Ele acrescenta que já há um protótipo funcional, que, por enquanto, utiliza uma voz padrão, pré-gravada, para articular as palavras. Mas ele afirma que, logo, conseguirá alterar também o áudio, copiando o timbre de voz dos usuários e convertendo-o para outra língua.

Sem falar no potencial para a indústria cultural. Bruno aposta que o deepfake tem tudo para transformar a dublagem de conteúdo. E prevê que, muito em breve, será possível inserir o espectador em uma série ou filme, encaixando seu rosto no protagonista — para isso, bastará enviar algumas fotos. “Não é uma coisa cara nem difícil de fazer. Imagine um episódio de Black Mirror escrito especificamente para ter o público dentro da história”, sugere.
Seria um ponto alto em experiência imersiva. No fundo, é o que muitos dos avanços na área têm buscado. Nesse sentido, o deepfake não passa de mais uma ferramenta à disposição dos criadores. Pode ser usado para entreter, para provocar reflexão ou para manipular.
O próprio cinema, ainda em seus primórdios, já serviu como veículo para ideologias nefastas — vide o supremacismo branco em O Nascimento de Uma Nação (1915), de D. W. Griffith. Ao longo do tempo, a Sétima Arte nunca deixou de ser explorada dessa forma. Às vezes, isso era feito abertamente, a exemplo da propaganda nazista em Triunfo da Vontade (1935), de Leni Riefenstahl. Em outras ocasiões, a influência era mais sorrateira, como os sentimentos antissoviético e anti-islâmico promovidos por Hollywood durante, respectivamente, a Guerra Fria e o início dos anos 2000.
O mesmo vale para suas contrapartes modernas. Não são raros os canais no YouTube e em outras redes que hoje despejam teorias conspiratórias e/ou revisionismo histórico, alardeados como “verdade” paralela.
Se uma ferramenta tem grande potencial de dano, cabe à sociedade ficar de olho.
Legisladores e autoridades têm a obrigação de se manterem alertas em relação ao deepfake. As grandes plataformas devem assumir sua responsabilidade e desempenhar papel ativo no combate à propagação de mentiras, derrubando conteúdo falso com a mesma agilidade com que removem material que infringe direitos autorais.
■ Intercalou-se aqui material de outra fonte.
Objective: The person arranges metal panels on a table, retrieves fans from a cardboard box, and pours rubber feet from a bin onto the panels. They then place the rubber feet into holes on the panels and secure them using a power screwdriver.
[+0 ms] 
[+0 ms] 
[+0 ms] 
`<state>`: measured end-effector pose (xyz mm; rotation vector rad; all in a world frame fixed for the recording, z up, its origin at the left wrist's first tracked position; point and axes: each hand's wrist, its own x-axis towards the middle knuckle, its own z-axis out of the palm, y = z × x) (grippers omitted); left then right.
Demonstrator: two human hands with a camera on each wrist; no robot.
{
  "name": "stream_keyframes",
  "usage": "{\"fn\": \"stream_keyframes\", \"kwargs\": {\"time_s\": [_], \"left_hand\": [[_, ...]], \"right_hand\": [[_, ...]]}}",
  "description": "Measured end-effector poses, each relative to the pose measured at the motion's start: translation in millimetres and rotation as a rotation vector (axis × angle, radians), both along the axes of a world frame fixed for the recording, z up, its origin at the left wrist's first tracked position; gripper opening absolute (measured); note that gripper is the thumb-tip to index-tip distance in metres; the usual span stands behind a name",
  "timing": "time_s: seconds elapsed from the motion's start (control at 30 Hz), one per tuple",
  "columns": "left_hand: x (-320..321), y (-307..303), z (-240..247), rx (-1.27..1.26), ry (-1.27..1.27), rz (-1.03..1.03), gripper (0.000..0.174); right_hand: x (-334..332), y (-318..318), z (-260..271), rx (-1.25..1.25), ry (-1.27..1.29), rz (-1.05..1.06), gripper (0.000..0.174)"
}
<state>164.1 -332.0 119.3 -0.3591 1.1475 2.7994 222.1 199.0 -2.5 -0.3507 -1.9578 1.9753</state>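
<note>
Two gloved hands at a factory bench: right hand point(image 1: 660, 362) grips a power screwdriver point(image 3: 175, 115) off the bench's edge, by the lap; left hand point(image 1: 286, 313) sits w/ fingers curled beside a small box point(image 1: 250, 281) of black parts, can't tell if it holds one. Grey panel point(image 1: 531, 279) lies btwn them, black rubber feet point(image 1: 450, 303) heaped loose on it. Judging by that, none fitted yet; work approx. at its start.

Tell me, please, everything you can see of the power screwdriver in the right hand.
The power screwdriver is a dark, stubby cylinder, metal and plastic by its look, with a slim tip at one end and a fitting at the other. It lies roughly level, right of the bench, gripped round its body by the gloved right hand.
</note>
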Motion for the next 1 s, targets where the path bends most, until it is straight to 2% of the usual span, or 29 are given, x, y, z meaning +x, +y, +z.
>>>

Aos pesquisadores, urge encontrar meios de nos tornarmos tão bons em reconhecer vídeos falsos como somos em criá-los. E o público precisa de informação, sempre a melhor arma contra qualquer coisa fake, seja imagem, som ou notícia.
Simplesmente demonizar a tecnologia e esperar que as ameaças desapareçam por si é a pior das ilusões.